MLPerf Training v3.1 results were out, and it was probably one of the least exciting rounds we have seen in some time, except for two results. First, NVIDIA is using MLPerf to show off its latest Hopper-generation supercomputer. Second, in an uncommon occurrence, both Intel and NVIDIA trumpeted the Intel Gaudi 2 accelerator’s excellent price/ performance.
Intel Scores a Huge Gaudi2 Win in NVIDIA MLPerf Training v3.1
There were 209 results run across 83 different configurations between the Closed division and Open. Open only had two configurations submitted, each with a single but different result. MLPerf Training v3.1 has nine tests, so the average completion ratio of the benchmark suite is only around 27% for each submitted configuration. Only 14 of 209 results were anything other than NVIDIA GPUs. Six of those were Intel showing off Intel Xeon Sapphire Rapids performance in AI, setting a baseline for CPU performance in the industry.

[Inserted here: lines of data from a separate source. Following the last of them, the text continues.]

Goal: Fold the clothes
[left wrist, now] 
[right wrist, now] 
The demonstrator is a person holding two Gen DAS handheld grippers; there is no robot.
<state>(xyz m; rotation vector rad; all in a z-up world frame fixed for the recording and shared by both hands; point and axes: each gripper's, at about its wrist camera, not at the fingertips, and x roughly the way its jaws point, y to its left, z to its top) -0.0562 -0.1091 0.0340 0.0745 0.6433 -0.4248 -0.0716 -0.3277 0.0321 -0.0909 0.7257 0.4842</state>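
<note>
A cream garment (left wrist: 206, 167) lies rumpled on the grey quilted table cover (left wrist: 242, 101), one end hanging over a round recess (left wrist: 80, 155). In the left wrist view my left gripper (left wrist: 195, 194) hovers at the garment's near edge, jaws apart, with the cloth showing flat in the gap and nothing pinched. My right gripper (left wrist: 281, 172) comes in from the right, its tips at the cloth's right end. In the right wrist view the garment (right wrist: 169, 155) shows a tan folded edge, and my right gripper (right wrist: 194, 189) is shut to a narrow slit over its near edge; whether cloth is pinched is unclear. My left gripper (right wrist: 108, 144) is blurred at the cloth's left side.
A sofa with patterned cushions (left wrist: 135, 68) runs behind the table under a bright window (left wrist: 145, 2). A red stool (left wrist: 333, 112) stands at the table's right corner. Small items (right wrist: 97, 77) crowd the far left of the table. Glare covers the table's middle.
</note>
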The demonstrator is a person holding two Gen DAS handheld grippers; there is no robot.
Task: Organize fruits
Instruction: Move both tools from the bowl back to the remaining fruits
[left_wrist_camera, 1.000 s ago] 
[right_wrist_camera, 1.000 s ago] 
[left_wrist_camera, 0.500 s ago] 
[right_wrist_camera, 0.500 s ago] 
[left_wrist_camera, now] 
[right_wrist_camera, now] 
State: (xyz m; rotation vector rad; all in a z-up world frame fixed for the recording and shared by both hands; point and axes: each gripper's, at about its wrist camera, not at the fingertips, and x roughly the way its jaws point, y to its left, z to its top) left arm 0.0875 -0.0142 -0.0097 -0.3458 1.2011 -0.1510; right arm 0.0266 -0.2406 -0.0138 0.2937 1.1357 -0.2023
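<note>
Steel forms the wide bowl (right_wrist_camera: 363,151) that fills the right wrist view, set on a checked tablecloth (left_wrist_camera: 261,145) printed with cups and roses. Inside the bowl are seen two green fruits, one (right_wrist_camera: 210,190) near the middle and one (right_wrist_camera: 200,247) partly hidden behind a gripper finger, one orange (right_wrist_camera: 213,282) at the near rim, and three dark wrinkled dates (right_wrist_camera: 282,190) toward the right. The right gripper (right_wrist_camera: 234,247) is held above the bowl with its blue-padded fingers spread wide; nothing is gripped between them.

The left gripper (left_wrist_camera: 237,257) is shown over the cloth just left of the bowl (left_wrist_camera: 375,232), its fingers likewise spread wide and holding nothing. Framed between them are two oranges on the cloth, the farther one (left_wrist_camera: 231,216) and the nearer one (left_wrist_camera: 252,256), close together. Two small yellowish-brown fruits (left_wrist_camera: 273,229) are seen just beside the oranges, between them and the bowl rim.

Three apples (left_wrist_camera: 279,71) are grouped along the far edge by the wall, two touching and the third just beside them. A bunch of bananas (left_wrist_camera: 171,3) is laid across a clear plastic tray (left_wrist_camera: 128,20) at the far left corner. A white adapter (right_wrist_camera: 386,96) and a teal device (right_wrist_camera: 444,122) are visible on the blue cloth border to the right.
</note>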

The first big takeaway is that NVIDIA is showing off its new supercomputer. Dubbed NVIDIA Eos, this is a 10,752 H100 GPU system connected via 400Gbps Quantum-2 InfiniBand. Putting this into some perspective, if a company were to buy this on the open market, it would likely be a $400M+ USD system.
With its giant supercomputer, NVIDIA can win on the MLPerf Training suite across varying GPU numbers. It even matched the Microsoft Azure cloud running at 10,752 NVIDIA H100 GPUs.
In general, so few other companies are submitting results to MLPerf Training that NVIDIA had to make up a summary slide showing that very few others are using its MLPerf Training suite. We know from AMD earnings that it is shipping MI300 variants, which would be “commercially available” for MLPerf. We also know that companies like Cerebras sold a $1B(+) Wafer-Scale Cluster without MLPerf. MLPerf Inference is often fascinating for vendor-to-vendor comparisons. MLPerf Training has lost that, except for one instance.
Looking at the Stable Diffusion test above, one might see NVIDIA as being around 8x faster than Intel Gaudi2. Then we get to the details. NVIDIA uses 16 times as many H100 GPUs to get that kind of speedup. Putting that into perspective, we would expect that it is well over 32x the cost to go 8x faster. Put another way, NVIDIA’s marketing slide here shows Intel is somewhere between relatively close and 4x better performance per dollar versus NVIDIA (~8x the performance for ~32x the cost.)
In a direct comparison with 64 accelerators, NVIDIA is around twice as fast. That is an excellent result for Intel since it uses accelerators that cost less than half its NVIDIA counterparts and has a much simpler system architecture.
NVIDIA is further along tuning its H100 than Intel is with Gaudi2, but the big delivery with this MLPerf was supporting FP8. That led to a ~2x speedup in performance.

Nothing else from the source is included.